No ja to trochę inaczej widzę: właśnie jej siła polega na tym, że w odróżnieniu od swoich ekspresyjnych partnerów z planu unika "przeaktorzania". Nie uległa modzie na teatralizowanie planu filmowego, gestykulowanie jak w kinie niemym, itd. Czytałem pewien czas temu o grzechu wielu aktorów polegającym na tzw. "postaciowaniu": kiedy trzeba podnieść głos oni wrzeszczą, kiedy trzeba coś zjeść - oni żrą, itd. Ale do rzeczy: Frycz jest flegmatyczna, ale w nie przeszkadzający mi sposób. Nie jest może wirtuozką profesji aktorskiej, ale uważam, że na ekranie prezentuje się w sposób całkiem naturalny i niewymuszony.
mam podobne odczucia. wydaje się bardzo sympatyczna, nie zraża do siebie, jest moze troche flegmatyczna ale i tajemnicza, naturalna. bardzo podobala mi sie jej role we " Wszystko co kocham "
Problem w tym, że jeżeli na tle uznanych aktorów o ekspresyjnej naturze gry trafia się taka jedna, która gra znacznie mniej ekspresyjnie - staje się sztuczną, gdyż nie adaptuje się do roli i scenografii.
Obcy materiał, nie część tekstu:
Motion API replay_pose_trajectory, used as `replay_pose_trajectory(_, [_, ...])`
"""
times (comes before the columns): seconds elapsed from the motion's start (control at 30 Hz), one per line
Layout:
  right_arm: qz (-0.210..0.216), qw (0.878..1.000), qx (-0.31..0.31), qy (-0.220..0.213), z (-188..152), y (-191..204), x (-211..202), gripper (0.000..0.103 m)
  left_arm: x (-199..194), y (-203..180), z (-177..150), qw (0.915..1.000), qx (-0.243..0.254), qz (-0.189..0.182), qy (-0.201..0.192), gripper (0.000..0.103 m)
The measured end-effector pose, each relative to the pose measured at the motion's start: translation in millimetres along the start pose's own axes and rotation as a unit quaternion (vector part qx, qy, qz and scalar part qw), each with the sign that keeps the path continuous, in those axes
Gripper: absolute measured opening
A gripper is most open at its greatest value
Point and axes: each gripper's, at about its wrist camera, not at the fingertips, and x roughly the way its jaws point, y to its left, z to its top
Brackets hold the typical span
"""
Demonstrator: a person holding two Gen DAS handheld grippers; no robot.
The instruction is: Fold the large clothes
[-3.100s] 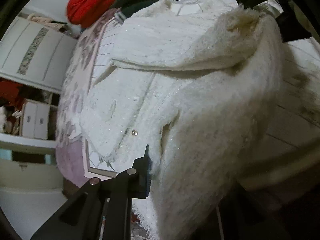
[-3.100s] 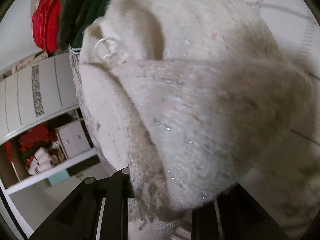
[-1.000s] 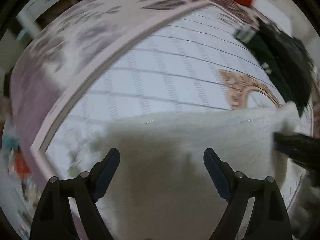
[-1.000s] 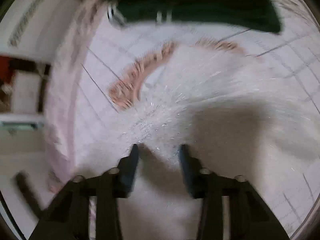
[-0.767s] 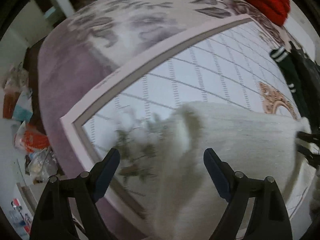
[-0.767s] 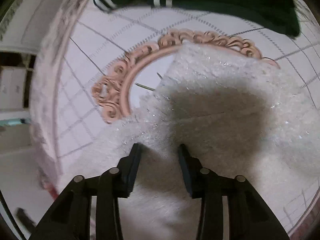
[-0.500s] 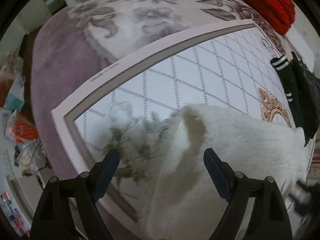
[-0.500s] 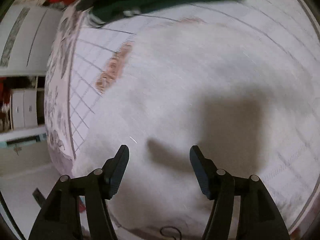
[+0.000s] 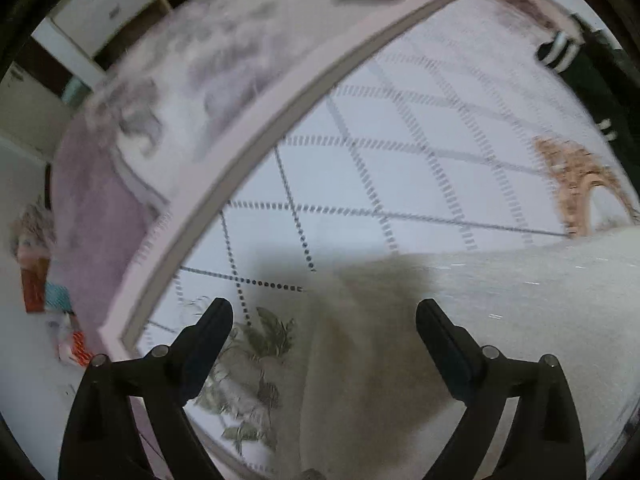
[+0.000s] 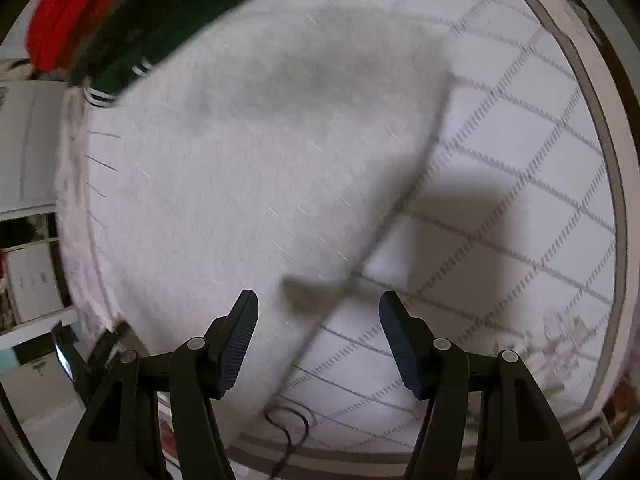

Jest więc sztuczna - takie są fakty, nie gust.
Subiektywne by było, gdybym powiedział, że nie lubię jej lub jest brzydka itp. To, że ktoś słabiej prezentuje emocje, na tle innych jest zjawiskiem wprost zauważalnym dla niemal wszystkich, z wyjątkiem osób, które wmawiają sobie usilnie co innego lub mają zaburzenia społeczne i empatia jest dla nich wypaczona. To czysty obiektywizm, a nie dobro i zło - psychologia. Zaś z punktu socjologicznego, nie bez powodu ta aktorka ma ocenę poniżej średniej. A w sprawie sugestii oceną większości, ludzie bywają emocjonalnie otępiali, lecz nie jest ich większość; jednak mają tendencję do częstego rzucania się w oczy.
mam tak samo jak widzę Małgorzatę Kożuchowską, aż mnie mdli jak widzę ją w jakimś filmie i jeszcze u boku okropnego Karolaka.
Jest ładna i ma sympatyczną twarz....gdyby tylko się nie odzywała - flegmatyczna, znudzona, zagubiona, jakby chodziła we śnie....
Jest jedną z najbardziej naturalnych aktorek . Nie gra na siłę , jest wg. mnie (oraz wielu osób które znam) bardzo ładną dziewczyną , te piegi są tak urocze że napatrzeć się nie mogę:D Jak czytam niektóre komentarze na forum na jej temat to rzygać się chce. Dobrze że WY wszystkie tak oczerniające Olgę jesteście tak przepiękne i bez wad :)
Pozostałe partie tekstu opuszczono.